16.1.19

Milk.

Suelo dar de comer a los gatos callejeros. Soy alérgica a los gatos, pero no puedo evitar sentir simpatía por ellos; yo también soy huésped del asfalto, también hija de los rascacielos. No busco comida en la basura, pero me siento al lado de esos hombres rancios en el bar de la esquina. Buscan compañía, pero no esa clase de compañía, una voz calmada sale de los altavoces del local, es una canción lenta. A E. parece gustarle. Balancea el vaso de whisky y mira al infinito, murmura, llevamos dos horas así, medio en silencio. No ha alzado la voz ni para pedir el whisky ni para invitarme al bocadillo. Tampoco se ha girado cuando he entrado -no como el resto de personas que están aquí esta noche. Pero sé que quiere compañía. Lo noto en los hombros, ¿sabes? Su espalda huesuda parece querer refugiarse del aire, está encogido, agazapado. Un gran bulto de cuero y tela vaquera pegado a la barra. 

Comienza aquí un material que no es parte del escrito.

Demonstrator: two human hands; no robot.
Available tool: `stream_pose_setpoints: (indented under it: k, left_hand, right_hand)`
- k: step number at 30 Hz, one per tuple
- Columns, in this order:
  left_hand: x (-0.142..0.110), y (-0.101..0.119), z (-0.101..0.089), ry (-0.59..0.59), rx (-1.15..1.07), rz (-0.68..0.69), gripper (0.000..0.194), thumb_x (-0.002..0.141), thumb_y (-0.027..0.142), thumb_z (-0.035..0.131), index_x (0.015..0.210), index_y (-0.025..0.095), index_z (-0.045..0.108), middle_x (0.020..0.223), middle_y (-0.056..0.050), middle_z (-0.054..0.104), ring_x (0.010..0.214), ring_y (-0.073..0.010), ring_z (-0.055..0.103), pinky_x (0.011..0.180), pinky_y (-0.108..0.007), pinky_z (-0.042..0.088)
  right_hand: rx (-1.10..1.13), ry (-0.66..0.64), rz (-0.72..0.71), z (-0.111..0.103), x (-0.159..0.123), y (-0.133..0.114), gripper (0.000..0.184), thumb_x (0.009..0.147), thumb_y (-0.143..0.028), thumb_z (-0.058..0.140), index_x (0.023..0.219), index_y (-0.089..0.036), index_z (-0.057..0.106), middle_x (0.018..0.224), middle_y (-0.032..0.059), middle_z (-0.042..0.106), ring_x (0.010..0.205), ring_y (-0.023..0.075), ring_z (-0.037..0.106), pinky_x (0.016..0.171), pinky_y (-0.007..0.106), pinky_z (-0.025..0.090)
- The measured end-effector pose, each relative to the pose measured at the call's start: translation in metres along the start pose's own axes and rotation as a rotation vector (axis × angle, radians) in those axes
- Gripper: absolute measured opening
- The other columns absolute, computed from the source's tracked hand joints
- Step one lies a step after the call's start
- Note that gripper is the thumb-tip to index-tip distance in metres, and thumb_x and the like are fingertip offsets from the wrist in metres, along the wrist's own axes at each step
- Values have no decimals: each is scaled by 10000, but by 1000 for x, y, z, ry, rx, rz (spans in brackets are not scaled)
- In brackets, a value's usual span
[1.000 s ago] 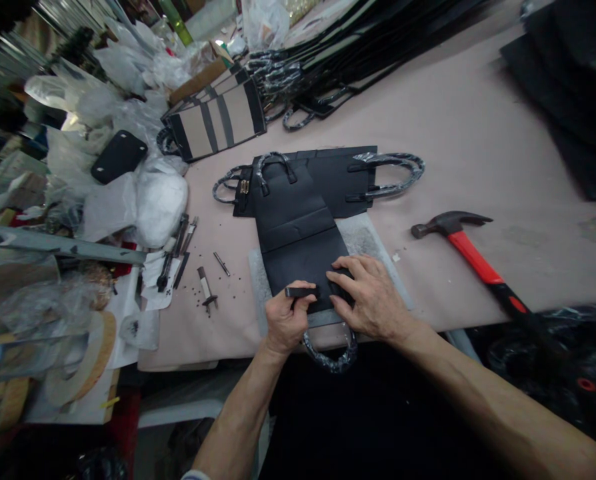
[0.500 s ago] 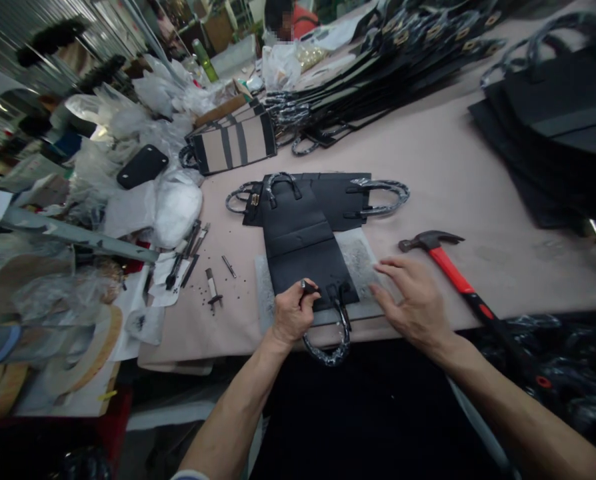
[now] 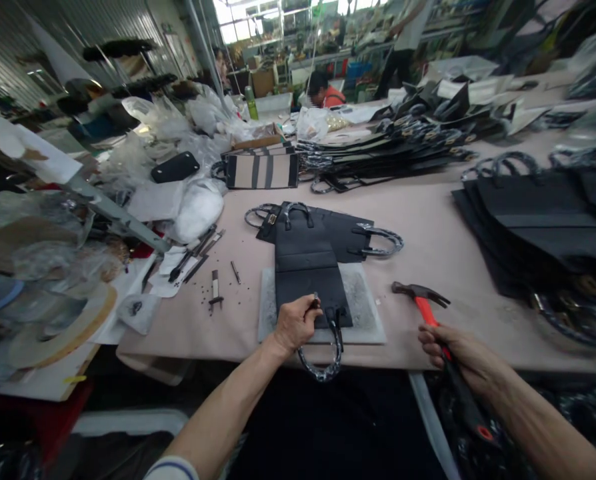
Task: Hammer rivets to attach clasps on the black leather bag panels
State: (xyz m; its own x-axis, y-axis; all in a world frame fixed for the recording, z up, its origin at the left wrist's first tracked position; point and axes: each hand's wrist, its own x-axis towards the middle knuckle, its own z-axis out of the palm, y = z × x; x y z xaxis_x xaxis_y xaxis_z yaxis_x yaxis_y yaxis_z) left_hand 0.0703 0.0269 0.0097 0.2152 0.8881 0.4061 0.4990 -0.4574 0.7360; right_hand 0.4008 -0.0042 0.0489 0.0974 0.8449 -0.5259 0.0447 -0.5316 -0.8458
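Two bare hands showed in the head view, both closed on something. At the lower centre, the left hand pinched a small dark tool over the near end of a black bag panel, probably to steady it beside the wrapped handle. The right hand, at the lower right, gripped the hammer by its shaft, leaving the claw head free beyond the fingers. The panel's near end lay on a pale slab, which seemed meant as firm backing; the handle hung over the table edge, perhaps so that the panel could lie flat. Its far end overlapped another black panel.

Of the containers, a small clear bag at the lower left held something dark, too small to identify. A shallow cardboard box, above centre, had contents I could not make out. Clear plastic bags crowded the upper left; what they held, if anything, was unclear.
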Motion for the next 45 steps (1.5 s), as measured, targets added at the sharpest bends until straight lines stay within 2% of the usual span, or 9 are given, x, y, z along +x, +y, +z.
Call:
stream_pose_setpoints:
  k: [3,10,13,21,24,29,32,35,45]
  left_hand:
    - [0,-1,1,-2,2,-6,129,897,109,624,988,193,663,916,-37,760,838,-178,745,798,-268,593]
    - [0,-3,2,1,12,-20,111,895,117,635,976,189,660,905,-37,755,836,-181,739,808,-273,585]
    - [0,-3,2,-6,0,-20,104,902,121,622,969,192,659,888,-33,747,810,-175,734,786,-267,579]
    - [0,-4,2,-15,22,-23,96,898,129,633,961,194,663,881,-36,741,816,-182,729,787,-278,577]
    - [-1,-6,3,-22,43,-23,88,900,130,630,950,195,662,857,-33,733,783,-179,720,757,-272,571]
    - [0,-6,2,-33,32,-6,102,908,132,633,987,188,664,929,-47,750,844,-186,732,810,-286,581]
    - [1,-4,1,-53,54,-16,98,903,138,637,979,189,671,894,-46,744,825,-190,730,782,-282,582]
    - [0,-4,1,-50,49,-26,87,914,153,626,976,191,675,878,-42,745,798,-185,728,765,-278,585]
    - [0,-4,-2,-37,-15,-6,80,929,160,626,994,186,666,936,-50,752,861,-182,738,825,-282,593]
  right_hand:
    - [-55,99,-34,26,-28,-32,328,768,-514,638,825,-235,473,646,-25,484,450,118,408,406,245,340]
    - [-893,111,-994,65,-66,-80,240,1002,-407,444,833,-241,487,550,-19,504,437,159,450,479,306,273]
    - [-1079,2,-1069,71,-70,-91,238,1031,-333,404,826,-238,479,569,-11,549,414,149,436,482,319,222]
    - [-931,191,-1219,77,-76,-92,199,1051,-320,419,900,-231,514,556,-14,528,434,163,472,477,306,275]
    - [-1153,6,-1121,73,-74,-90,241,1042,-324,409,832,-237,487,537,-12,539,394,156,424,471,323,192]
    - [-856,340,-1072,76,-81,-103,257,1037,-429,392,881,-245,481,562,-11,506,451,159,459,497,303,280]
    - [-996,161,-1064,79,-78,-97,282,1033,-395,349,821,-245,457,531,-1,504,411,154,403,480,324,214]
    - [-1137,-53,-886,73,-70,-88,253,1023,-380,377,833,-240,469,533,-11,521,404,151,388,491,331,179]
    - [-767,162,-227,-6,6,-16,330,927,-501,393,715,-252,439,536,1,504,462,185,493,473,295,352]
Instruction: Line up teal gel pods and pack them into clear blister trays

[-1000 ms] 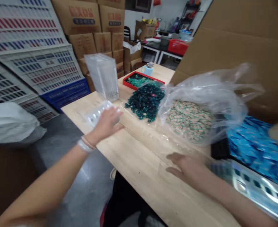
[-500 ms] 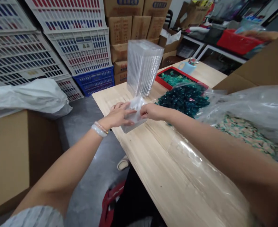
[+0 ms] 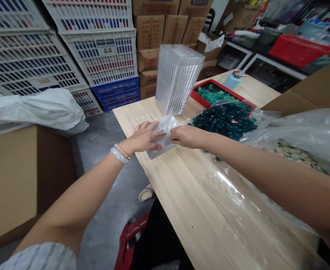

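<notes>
- Left hand (image 3: pixel 142 138): fingers (image 3: pixel 153 128) lie nearly flat and close together across the top of a clear plastic tray (image 3: pixel 162 143), bearing on it. No pinch is visible.
- Right hand (image 3: pixel 187 136): fingers (image 3: pixel 176 135) are bunched together at the tray's right side. Their tips are hidden against the plastic, so I cannot tell whether they pinch it.
- Tray position: between both sets of fingertips, with its lower corner jutting out below the left fingers. Glare and fingers cover most of it. Its contents and any contact with the wooden table (image 3: pixel 209 210) cannot be made out.
- Beyond the fingertips: a tall stack of clear plastic containers (image 3: pixel 177 79) stands upright, its base just past the tray. Whether the two touch is unclear.
- Right of the right fingers: a heap of dark teal pieces (image 3: pixel 225 120) lies beside a red tray (image 3: pixel 219 93) holding lighter green pieces (image 3: pixel 211 93). A light blue mug (image 3: pixel 229 81) stands past that tray.
- Further right, past the right forearm: a clear plastic bag (image 3: pixel 302 133) covers mixed green-and-beige pieces (image 3: pixel 296 155), which are mostly hidden and cut off by the bag.
- Left wrist, behind the left fingers: a pale bangle (image 3: pixel 118 155) and a beaded bracelet (image 3: pixel 122 151).
</notes>
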Motion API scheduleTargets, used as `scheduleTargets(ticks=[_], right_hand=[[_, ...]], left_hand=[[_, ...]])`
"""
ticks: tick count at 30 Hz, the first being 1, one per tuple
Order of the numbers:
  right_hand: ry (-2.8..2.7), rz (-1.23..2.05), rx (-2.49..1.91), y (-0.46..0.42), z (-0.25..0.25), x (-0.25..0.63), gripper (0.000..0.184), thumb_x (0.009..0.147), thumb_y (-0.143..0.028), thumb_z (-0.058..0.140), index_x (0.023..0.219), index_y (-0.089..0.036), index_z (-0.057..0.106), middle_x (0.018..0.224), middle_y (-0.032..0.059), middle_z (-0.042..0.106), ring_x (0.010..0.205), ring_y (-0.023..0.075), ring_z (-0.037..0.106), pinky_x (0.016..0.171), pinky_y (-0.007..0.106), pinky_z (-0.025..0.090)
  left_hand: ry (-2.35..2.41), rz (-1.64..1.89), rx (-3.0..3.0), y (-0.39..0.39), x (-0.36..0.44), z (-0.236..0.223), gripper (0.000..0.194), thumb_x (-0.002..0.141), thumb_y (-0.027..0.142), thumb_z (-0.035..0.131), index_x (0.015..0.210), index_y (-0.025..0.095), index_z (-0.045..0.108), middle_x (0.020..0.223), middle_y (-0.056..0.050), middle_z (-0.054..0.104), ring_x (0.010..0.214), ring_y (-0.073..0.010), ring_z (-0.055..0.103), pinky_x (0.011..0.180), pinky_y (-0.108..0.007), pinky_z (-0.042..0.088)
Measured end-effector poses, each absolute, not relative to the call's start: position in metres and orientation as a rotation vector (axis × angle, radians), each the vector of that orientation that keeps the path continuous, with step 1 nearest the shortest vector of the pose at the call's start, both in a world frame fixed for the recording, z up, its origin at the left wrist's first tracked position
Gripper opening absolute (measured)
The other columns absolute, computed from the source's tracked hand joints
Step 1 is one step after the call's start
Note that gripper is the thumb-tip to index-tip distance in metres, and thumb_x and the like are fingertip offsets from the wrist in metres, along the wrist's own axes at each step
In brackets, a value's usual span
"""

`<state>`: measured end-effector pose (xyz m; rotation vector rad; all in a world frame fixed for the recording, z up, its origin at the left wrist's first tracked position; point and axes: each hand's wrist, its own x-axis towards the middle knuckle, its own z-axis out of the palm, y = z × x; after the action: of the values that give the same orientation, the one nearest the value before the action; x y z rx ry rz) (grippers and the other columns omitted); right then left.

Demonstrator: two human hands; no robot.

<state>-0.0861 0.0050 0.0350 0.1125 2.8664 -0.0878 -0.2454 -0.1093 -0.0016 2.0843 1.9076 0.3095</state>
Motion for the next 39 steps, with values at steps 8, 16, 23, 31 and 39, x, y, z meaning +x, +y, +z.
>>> scheduleTargets(ticks=[8, 16, 23, 31, 39], right_hand=[[2.804, 0.225, 0.085, -0.016, 0.034, -0.090, 0.023, 0.077, -0.010, 0.040, 0.089, -0.010, 0.061, 0.082, 0.0098, 0.060, 0.075, 0.0177, 0.056, 0.059, 0.025, 0.035], [2.883, 0.395, 0.085, -0.025, 0.046, -0.076, 0.022, 0.081, -0.011, 0.037, 0.094, -0.014, 0.054, 0.091, 0.0082, 0.055, 0.079, 0.0188, 0.054, 0.058, 0.027, 0.038], [3.269, 0.188, 0.687, -0.033, 0.064, -0.046, 0.022, 0.082, -0.021, 0.041, 0.099, -0.013, 0.051, 0.099, 0.0105, 0.051, 0.093, 0.0212, 0.049, 0.073, 0.031, 0.040], [2.857, -1.807, 1.696, -0.127, 0.025, 0.037, 0.052, 0.080, -0.042, 0.038, 0.125, -0.022, 0.018, 0.108, 0.0106, 0.044, 0.068, 0.0121, 0.056, 0.056, 0.027, 0.047], [2.034, -1.939, 2.432, -0.202, -0.077, 0.112, 0.034, 0.077, -0.035, 0.039, 0.106, -0.016, 0.041, 0.066, 0.0006, 0.051, 0.046, 0.0121, 0.049, 0.039, 0.025, 0.041]], left_hand=[[2.094, 0.440, 2.032, -0.117, -0.221, -0.006, 0.033, 0.063, 0.041, 0.058, 0.091, 0.024, 0.058, 0.134, -0.003, 0.029, 0.124, -0.0343, 0.011, 0.097, -0.056, 0.004], [2.115, 0.495, 2.146, -0.123, -0.211, 0.004, 0.014, 0.068, 0.026, 0.052, 0.071, 0.017, 0.061, 0.133, -0.007, 0.029, 0.127, -0.0329, 0.010, 0.097, -0.058, 0.002], [2.103, 0.689, 2.161, -0.119, -0.213, 0.037, 0.012, 0.069, 0.020, 0.050, 0.068, 0.012, 0.060, 0.125, -0.012, 0.039, 0.120, -0.0263, 0.030, 0.099, -0.042, 0.025], [1.747, 0.839, 2.184, -0.213, -0.115, 0.047, 0.011, 0.074, 0.018, 0.043, 0.069, 0.019, 0.053, 0.122, -0.009, 0.044, 0.117, -0.0189, 0.037, 0.097, -0.038, 0.035], [1.563, 0.648, 2.252, -0.230, -0.065, -0.041, 0.020, 0.082, 0.027, 0.039, 0.094, 0.021, 0.054, 0.125, -0.005, 0.045, 0.120, -0.0186, 0.033, 0.103, -0.042, 0.025]])
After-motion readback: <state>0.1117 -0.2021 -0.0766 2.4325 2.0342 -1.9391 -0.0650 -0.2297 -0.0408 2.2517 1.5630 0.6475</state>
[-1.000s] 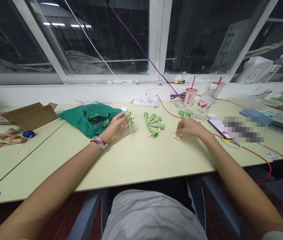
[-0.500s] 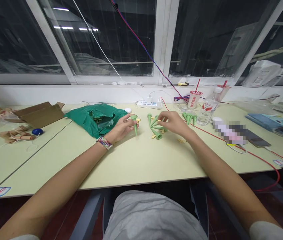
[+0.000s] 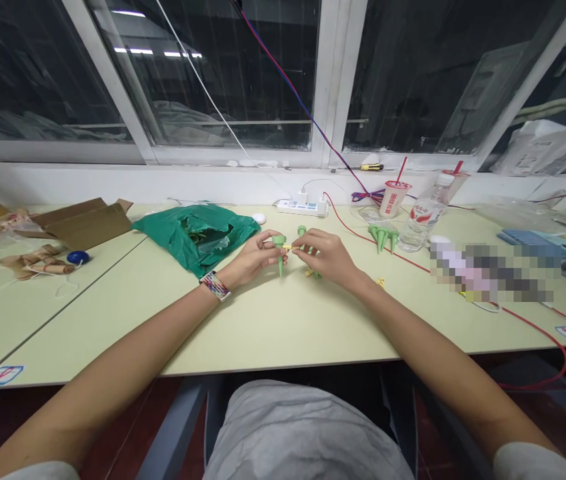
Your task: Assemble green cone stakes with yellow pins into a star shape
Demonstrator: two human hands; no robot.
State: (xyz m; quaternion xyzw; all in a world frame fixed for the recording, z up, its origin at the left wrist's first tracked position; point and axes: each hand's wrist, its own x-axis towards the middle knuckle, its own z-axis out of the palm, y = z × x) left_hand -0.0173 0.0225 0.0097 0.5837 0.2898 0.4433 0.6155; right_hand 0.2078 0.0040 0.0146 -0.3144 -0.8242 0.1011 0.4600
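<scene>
Green spike points downward, pinched in left grip; right grip clasps yellow peg.

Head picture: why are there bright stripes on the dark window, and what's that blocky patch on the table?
In the head view, the stripes look like lamps reflected in the dark window; in the same head view, the blocky patch is pixelated, hiding what's there; also in the head view, the yellow peg at the right hand is too small for fine detail.
</scene>
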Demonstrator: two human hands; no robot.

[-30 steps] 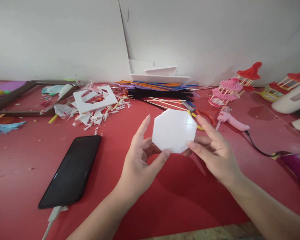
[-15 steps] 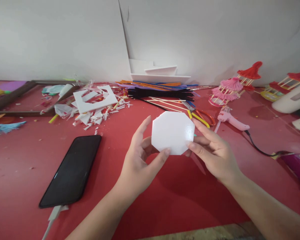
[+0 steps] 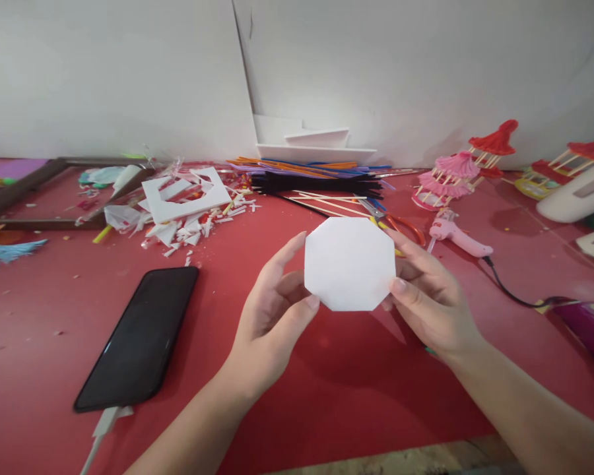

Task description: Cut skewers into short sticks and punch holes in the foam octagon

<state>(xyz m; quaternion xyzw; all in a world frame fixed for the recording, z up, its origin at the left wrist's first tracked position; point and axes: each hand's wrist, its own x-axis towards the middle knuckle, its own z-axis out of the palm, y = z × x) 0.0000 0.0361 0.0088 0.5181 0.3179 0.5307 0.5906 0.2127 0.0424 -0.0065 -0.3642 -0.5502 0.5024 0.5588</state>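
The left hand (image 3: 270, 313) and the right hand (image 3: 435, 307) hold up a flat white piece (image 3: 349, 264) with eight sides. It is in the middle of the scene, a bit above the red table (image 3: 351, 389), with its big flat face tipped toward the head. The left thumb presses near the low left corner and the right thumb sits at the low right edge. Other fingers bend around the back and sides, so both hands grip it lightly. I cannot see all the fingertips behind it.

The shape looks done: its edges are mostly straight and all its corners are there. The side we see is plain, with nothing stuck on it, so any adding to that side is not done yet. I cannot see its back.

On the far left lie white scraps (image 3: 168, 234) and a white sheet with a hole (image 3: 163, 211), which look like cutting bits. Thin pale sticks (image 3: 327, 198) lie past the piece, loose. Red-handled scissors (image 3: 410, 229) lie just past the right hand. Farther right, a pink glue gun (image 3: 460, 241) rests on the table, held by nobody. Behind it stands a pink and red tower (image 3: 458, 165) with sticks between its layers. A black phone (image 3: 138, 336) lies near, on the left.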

A E. le duele el aliento y por eso lo cuida tanto. A mí me duelen las muñecas, he devorado el bocadillo y el vaso de leche que me ha servido la camarera. No entiendo por qué ha pensado en darme leche, quizá me parezco más a mis gatos de lo que creía; me relamo lentamente los labios. Leche fresca. 
Mi compañero de insomnio sigue murmurando, me pregunto para quién son todas esas palabras, ese esfuerzo por deslizar el aire hacia sus labios y darle forma. Los hombros se han relajado notablemente, y el whisky parece no terminarse nunca. Me quedo quieta y, sin querer, giro un poco la cabeza y doblo el cuello hacia él, con cuidado, no quiero cortar su letanía.

La voz de la radio se va atenuando por momentos y la canción llega a su fin, cuando me quiero dar cuenta tengo otro vaso de leche frente a mí. Mi alma maúlla.